On Monday at the National Press Club in Washington, D.C., Thiel defended his position. "It's not a lack of judgment that leads Americans to vote for Trump," he said. "We're voting for Trump because we judge the leadership of our country to have failed."

It's failed, Thiel said, by getting the U.S. into major costly conflicts around the world and by allowing bubbles that seriously harm the economy. Thiel went on to criticize Hillary Clinton for her hawkishness and took aim at those in Silicon Valley who have made Trump supporters feel unwelcome.

"Many people have learned to keep quiet if they dissent from the coastal bubble," Thiel said. "Louder voices have sent a message that they do not intend to tolerate the views of one half of the country."

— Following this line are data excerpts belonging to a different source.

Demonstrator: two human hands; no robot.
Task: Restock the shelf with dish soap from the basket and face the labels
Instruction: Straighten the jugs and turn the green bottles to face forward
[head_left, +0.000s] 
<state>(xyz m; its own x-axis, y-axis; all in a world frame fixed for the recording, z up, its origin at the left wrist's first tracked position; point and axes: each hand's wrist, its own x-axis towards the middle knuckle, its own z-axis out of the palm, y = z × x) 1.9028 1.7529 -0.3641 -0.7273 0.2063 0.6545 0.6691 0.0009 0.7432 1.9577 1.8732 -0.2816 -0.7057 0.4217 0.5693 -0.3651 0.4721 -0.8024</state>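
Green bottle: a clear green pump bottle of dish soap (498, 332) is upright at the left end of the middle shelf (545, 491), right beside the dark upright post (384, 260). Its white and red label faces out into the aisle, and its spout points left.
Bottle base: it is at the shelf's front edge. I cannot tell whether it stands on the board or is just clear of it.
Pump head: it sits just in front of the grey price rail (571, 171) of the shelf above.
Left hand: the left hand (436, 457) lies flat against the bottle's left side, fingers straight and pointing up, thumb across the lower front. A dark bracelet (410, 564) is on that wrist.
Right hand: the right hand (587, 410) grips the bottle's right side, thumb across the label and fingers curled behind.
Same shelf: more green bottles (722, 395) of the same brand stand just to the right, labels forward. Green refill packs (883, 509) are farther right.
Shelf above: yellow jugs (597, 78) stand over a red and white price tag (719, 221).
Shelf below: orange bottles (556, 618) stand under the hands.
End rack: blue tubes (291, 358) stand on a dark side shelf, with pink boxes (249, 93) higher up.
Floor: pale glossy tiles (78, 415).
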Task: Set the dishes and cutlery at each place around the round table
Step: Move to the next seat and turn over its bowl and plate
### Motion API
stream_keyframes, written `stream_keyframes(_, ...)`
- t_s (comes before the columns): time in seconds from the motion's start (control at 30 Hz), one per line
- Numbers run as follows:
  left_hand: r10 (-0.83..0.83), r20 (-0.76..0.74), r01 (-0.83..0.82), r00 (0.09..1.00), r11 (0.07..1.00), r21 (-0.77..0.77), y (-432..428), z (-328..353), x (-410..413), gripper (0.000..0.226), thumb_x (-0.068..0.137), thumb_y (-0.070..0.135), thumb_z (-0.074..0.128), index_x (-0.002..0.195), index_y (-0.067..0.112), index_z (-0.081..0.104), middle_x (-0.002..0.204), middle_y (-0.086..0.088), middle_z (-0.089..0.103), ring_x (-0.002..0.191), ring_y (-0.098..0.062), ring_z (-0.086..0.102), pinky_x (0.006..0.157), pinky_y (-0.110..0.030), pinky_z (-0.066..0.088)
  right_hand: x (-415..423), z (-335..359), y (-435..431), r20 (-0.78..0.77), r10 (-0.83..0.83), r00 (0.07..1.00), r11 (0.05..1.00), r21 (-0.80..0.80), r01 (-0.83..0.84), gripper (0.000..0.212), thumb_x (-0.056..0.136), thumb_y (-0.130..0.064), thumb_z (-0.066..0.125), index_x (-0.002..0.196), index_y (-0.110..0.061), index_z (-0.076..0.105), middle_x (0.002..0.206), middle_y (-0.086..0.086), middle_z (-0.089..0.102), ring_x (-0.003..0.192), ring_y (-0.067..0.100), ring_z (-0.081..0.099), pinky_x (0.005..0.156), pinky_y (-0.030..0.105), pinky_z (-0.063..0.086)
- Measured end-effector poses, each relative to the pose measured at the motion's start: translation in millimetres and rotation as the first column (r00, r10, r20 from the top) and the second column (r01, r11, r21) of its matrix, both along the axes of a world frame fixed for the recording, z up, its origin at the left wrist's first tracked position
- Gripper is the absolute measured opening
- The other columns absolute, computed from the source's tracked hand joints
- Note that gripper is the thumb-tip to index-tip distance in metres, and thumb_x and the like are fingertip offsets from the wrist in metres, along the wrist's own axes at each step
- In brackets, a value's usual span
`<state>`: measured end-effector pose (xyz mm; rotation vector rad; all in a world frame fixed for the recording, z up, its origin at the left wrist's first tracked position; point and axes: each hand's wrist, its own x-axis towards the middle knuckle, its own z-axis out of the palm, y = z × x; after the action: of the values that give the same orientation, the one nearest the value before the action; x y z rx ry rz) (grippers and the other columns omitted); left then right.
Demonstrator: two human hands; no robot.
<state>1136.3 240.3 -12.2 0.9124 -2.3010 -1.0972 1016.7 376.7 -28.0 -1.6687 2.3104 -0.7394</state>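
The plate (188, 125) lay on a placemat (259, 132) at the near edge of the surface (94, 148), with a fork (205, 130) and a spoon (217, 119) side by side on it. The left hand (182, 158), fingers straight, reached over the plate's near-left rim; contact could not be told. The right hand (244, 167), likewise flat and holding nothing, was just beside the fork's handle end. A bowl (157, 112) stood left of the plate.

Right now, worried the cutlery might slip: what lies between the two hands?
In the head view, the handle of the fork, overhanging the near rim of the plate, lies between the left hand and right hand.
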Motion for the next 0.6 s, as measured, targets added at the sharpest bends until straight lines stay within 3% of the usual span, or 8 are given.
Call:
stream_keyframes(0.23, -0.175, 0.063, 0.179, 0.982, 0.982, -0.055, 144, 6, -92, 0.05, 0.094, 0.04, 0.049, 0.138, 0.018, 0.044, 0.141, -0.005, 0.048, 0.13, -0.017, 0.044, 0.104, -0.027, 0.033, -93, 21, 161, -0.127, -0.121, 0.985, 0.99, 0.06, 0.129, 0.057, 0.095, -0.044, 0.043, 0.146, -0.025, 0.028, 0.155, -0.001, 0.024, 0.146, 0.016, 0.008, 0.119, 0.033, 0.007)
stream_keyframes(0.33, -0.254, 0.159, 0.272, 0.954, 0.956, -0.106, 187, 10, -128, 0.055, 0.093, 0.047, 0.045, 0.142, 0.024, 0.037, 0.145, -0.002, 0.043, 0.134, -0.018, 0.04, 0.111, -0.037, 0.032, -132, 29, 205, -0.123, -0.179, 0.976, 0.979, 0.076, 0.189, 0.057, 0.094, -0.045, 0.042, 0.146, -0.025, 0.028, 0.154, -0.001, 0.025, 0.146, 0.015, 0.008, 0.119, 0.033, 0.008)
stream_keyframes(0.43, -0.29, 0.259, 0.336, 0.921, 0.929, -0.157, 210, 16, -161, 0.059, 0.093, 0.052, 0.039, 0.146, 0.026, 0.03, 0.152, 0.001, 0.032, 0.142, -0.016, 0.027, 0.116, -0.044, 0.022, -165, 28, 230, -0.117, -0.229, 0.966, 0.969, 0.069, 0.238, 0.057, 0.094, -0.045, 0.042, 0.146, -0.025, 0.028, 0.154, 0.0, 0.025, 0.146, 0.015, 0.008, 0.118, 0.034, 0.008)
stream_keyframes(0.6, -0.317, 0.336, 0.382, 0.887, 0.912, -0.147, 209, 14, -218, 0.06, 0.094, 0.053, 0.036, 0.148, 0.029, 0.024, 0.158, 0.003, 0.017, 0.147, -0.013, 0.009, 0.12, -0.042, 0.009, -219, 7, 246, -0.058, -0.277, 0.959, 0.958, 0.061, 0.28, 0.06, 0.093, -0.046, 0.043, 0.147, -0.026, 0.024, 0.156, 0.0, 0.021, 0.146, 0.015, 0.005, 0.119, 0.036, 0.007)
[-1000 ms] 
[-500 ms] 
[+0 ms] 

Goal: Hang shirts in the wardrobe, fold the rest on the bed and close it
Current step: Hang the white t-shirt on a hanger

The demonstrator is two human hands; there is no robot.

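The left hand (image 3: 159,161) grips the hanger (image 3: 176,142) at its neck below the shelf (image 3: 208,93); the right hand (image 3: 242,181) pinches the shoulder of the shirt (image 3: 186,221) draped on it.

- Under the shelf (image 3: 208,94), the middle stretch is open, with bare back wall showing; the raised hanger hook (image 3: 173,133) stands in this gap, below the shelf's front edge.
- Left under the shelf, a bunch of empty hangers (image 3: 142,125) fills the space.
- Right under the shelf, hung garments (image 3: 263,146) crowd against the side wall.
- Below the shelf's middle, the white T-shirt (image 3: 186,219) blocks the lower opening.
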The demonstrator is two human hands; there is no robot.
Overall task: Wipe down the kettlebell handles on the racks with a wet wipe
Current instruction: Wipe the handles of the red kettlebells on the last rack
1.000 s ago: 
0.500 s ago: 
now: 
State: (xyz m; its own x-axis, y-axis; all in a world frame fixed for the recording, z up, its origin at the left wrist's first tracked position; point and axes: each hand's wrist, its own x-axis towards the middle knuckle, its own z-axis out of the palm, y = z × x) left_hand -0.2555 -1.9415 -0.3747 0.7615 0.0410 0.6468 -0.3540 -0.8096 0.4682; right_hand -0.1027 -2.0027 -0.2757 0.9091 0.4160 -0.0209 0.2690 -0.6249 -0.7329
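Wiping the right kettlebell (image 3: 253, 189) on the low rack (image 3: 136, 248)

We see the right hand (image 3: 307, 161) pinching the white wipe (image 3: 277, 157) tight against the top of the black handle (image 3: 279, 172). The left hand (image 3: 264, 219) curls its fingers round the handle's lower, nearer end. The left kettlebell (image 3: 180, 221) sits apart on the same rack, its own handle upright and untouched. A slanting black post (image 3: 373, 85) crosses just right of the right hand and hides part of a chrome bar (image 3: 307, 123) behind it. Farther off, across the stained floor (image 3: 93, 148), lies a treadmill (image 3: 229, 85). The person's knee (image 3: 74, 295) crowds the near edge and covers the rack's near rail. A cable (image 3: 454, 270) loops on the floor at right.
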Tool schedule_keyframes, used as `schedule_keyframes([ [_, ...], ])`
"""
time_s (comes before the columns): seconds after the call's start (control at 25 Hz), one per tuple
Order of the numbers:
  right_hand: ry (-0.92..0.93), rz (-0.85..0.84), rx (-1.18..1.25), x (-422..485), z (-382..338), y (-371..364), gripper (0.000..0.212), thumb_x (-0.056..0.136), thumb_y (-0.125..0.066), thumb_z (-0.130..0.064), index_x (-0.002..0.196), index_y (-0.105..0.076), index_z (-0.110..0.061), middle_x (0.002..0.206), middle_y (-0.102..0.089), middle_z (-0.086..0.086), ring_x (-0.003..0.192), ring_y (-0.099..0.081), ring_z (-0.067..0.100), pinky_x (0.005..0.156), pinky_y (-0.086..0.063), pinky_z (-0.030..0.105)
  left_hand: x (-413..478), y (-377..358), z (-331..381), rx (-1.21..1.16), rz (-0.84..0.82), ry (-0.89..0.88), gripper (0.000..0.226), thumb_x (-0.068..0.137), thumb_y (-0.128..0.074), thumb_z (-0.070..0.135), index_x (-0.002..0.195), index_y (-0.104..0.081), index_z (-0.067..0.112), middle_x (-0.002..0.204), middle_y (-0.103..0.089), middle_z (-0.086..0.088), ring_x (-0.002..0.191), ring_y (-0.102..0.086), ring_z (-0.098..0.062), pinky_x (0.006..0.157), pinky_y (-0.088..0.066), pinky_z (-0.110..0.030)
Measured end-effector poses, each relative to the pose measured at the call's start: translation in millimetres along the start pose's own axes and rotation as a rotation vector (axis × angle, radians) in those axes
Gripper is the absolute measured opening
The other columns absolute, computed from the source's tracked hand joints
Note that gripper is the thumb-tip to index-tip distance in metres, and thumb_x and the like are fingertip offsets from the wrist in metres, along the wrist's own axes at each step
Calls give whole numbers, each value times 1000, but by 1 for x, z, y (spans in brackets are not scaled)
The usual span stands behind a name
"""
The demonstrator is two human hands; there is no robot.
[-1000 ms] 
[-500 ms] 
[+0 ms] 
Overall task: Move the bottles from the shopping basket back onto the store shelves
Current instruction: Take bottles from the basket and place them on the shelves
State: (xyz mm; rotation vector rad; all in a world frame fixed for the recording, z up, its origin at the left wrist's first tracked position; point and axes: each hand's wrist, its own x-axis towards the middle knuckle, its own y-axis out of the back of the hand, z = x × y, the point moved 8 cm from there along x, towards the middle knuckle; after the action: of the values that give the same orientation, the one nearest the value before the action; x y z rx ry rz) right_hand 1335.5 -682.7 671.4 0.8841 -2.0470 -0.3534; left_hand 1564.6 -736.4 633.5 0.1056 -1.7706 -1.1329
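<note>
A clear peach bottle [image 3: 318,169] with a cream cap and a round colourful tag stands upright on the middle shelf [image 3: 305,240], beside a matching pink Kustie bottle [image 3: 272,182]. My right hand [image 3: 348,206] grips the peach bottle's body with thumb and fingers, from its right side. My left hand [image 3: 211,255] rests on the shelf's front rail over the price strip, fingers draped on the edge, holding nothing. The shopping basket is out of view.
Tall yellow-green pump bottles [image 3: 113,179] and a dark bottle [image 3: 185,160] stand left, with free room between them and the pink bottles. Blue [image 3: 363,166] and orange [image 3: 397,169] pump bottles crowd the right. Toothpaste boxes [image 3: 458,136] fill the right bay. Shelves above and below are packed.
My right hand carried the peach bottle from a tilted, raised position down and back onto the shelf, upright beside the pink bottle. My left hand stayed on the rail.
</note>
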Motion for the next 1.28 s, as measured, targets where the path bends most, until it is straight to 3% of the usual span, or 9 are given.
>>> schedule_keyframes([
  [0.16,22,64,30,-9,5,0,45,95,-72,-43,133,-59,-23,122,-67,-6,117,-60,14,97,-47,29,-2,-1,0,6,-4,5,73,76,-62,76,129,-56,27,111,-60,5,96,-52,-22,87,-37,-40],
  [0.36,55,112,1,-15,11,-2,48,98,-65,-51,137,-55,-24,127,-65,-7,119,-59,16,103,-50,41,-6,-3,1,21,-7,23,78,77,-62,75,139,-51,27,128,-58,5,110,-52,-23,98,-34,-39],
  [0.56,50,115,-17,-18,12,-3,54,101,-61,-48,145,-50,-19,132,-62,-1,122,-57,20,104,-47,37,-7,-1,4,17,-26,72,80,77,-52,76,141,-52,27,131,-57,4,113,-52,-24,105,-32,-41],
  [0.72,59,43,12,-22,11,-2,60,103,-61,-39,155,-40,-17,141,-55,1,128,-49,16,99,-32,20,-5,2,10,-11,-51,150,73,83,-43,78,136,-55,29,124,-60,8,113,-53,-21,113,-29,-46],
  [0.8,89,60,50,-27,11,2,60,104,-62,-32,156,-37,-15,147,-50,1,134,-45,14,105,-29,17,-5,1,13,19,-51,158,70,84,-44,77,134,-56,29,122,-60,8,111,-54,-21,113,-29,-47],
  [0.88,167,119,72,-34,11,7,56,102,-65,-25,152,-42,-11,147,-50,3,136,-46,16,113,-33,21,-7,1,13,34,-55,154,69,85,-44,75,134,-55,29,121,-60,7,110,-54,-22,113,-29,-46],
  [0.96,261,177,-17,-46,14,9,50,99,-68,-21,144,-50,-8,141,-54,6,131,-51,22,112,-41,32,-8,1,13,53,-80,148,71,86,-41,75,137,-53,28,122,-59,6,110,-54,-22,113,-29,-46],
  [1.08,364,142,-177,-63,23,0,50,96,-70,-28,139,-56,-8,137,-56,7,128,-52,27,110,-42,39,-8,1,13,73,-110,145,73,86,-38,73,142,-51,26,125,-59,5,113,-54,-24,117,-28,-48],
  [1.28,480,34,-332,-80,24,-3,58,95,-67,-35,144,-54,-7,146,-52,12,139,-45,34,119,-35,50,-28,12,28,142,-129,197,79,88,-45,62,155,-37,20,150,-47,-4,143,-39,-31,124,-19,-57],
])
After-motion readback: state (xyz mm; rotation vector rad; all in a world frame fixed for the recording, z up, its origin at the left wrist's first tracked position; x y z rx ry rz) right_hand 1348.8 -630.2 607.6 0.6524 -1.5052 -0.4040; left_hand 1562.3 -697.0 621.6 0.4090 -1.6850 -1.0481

And while many still don't agree with Thiel, they see no reason to kick him off a board or refuse to work with him. "I definitely have my own strong opinions about Trump," says Minnie Ingersoll, a founder and chief operating officer of Shift, a company that uses the Internet to help people get the best prices for their used car. "But I don't believe that we should say that we wouldn't have someone on our board who we disagree with politically."

Ingersoll says supporting Trump may be the minority view in Silicon Valley, but all opinions should be welcome. "There are 300 people who work at Shift," she says. "And some of them are going to support Trump and I need to find a way to make sure that they feel comfortable having a different opinion than I do. We still need to respect one another and respect differences of opinions."

Thiel says his political views haven't cost him financially or cost him any business relationships. In the end, it may be money, not politics, that matters most in Silicon Valley.